▶ [What you need to do] In the entries below, find the line with "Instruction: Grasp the" and print exactly every line from there up to and including the line with "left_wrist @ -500", with no other lines.
»»
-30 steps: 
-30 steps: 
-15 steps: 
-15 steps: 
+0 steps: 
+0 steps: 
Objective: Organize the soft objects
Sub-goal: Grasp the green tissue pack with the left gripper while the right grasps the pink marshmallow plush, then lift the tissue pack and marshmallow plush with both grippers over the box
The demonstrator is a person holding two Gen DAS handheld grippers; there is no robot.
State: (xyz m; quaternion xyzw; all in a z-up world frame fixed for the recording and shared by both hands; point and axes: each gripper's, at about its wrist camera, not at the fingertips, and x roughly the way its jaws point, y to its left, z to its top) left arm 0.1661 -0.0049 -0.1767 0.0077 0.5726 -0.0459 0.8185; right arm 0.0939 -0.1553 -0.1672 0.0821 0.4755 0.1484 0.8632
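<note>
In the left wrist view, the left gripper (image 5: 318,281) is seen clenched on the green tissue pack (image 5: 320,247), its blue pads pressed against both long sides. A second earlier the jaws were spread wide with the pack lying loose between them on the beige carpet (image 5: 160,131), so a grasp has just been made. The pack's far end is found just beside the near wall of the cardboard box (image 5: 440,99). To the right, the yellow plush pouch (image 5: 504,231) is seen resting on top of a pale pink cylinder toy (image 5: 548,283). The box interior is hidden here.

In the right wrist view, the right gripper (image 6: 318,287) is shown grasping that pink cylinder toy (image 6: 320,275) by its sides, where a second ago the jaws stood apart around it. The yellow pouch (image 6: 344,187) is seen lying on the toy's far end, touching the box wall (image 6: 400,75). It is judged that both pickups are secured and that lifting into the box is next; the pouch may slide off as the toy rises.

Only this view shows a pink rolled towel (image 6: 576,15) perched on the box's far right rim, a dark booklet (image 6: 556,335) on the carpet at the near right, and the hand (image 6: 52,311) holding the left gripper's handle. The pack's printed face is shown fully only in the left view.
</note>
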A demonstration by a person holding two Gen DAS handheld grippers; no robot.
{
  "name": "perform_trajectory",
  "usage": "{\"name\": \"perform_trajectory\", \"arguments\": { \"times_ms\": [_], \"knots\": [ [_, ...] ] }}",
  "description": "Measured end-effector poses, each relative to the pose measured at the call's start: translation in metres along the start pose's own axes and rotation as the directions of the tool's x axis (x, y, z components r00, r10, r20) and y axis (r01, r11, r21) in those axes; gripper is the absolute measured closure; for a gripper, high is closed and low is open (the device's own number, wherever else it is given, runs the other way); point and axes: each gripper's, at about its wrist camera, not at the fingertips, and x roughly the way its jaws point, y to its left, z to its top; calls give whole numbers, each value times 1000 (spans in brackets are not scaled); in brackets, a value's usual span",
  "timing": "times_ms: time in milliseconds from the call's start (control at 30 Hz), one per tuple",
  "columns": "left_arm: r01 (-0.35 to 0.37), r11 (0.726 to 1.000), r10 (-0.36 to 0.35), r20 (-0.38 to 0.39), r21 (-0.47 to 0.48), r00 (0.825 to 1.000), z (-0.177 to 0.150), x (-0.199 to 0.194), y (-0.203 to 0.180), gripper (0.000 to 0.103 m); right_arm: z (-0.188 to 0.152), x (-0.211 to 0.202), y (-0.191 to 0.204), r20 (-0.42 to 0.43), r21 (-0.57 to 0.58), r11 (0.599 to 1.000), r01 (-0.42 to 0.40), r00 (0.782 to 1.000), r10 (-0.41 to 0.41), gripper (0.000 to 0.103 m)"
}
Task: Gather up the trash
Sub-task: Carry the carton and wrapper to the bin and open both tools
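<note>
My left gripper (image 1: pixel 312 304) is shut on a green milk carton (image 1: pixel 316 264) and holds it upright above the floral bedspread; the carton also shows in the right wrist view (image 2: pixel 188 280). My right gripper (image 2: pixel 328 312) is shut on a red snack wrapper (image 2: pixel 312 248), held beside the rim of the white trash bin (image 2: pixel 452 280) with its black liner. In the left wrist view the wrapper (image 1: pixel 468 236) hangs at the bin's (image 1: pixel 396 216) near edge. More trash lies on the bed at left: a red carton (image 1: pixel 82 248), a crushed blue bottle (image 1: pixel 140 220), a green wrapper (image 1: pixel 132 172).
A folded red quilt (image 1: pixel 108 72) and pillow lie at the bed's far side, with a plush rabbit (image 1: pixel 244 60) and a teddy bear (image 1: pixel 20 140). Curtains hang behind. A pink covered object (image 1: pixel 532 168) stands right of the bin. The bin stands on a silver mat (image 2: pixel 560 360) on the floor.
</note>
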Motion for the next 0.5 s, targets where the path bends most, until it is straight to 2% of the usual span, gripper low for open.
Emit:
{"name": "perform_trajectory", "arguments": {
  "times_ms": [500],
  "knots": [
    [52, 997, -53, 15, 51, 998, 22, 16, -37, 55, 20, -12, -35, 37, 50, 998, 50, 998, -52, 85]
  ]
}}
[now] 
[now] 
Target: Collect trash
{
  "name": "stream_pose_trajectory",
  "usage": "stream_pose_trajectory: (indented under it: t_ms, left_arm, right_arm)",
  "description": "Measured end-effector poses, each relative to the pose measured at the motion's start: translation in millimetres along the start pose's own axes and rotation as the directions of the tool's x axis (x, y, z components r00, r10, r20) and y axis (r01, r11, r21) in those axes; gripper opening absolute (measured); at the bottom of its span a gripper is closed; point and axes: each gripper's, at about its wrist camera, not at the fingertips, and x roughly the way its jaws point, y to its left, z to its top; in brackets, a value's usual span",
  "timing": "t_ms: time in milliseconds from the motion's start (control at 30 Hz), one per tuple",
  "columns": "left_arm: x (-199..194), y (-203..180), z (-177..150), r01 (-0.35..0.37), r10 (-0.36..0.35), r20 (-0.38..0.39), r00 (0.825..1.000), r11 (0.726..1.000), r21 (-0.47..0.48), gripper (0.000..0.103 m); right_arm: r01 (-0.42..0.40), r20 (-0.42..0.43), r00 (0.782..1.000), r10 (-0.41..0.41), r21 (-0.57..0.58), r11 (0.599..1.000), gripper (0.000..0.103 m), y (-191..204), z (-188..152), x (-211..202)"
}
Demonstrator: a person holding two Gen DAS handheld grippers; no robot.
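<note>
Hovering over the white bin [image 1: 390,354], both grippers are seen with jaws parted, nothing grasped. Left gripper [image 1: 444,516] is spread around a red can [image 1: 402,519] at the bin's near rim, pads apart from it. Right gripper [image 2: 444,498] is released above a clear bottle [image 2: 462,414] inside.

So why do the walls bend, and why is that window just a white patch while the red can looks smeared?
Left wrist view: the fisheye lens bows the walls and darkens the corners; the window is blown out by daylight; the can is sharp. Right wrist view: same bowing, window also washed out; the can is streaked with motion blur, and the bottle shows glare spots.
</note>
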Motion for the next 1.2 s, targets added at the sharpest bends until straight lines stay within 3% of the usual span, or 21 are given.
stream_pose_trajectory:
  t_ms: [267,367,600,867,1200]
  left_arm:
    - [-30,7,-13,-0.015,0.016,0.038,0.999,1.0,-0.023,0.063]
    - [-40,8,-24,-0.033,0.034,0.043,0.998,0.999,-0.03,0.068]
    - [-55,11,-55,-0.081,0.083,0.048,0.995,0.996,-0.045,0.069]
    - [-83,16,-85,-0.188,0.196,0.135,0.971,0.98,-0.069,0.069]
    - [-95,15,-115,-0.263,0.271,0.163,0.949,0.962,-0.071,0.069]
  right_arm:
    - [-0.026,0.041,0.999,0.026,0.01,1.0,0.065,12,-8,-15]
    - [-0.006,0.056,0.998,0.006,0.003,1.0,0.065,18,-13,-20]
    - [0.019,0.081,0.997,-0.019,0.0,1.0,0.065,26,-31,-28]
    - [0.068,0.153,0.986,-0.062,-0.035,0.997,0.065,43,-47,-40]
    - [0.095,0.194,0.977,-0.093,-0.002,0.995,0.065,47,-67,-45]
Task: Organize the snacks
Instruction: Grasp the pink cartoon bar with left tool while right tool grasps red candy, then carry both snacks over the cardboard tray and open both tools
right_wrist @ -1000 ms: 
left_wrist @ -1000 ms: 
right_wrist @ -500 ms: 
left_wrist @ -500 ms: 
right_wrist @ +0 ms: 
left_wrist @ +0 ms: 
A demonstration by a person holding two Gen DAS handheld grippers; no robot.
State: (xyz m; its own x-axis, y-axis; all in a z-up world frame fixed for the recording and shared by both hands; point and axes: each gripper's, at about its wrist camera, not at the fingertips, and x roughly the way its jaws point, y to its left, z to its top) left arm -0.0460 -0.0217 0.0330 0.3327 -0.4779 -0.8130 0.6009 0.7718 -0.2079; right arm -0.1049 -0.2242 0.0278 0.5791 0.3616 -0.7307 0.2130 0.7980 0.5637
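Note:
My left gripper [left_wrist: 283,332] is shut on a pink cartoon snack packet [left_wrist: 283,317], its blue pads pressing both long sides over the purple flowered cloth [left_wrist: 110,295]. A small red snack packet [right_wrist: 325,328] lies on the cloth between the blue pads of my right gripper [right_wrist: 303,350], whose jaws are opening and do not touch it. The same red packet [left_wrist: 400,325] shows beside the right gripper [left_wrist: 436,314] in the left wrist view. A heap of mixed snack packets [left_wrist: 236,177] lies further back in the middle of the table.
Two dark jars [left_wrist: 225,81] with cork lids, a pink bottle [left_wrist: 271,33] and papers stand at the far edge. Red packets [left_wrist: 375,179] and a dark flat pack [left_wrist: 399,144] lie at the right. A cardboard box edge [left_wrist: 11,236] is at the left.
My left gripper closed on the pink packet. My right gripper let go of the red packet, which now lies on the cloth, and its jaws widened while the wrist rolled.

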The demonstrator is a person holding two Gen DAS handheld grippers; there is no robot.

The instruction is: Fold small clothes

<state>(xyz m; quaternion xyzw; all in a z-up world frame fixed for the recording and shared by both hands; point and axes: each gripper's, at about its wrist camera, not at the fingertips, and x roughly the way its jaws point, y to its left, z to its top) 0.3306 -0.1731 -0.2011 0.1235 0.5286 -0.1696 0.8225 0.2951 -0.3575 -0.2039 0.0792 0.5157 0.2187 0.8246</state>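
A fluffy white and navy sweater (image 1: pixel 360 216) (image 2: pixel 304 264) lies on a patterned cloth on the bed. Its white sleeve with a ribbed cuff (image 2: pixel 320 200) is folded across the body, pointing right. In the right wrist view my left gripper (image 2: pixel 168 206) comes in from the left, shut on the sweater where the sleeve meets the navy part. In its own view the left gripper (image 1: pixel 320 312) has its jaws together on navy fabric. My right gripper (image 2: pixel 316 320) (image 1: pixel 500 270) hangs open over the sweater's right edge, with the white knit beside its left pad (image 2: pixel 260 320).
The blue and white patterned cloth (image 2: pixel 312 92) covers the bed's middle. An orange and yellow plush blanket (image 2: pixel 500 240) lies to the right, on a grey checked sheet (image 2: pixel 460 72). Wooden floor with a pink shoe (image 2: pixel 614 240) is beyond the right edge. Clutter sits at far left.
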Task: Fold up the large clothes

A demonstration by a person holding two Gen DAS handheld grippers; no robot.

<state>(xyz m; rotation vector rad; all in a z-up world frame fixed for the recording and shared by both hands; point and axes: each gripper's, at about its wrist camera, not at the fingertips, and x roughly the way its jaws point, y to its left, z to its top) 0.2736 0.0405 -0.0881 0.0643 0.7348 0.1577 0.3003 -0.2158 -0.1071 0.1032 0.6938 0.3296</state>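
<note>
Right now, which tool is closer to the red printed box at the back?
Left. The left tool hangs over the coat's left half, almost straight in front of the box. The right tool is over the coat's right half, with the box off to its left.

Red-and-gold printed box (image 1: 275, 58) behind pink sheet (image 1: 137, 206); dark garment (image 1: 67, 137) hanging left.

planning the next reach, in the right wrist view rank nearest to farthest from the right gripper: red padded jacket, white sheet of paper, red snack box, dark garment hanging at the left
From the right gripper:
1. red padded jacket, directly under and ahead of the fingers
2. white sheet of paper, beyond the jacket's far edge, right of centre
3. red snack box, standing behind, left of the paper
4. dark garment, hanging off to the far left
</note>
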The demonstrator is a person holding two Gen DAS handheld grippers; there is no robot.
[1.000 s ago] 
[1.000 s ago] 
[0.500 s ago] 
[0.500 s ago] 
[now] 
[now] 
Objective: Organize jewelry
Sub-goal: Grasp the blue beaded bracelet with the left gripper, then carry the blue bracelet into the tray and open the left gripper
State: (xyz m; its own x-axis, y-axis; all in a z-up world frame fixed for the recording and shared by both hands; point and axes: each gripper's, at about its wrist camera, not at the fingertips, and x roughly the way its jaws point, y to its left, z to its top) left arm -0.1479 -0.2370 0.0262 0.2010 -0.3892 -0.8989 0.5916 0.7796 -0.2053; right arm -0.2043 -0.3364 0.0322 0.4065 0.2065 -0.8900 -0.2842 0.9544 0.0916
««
▶ [Result of this exercise]
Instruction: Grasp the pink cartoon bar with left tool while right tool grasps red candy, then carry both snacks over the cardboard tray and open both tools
right_wrist @ -1000 ms: 
left_wrist @ -1000 ms: 
right_wrist @ -500 ms: 
left_wrist @ -500 ms: 

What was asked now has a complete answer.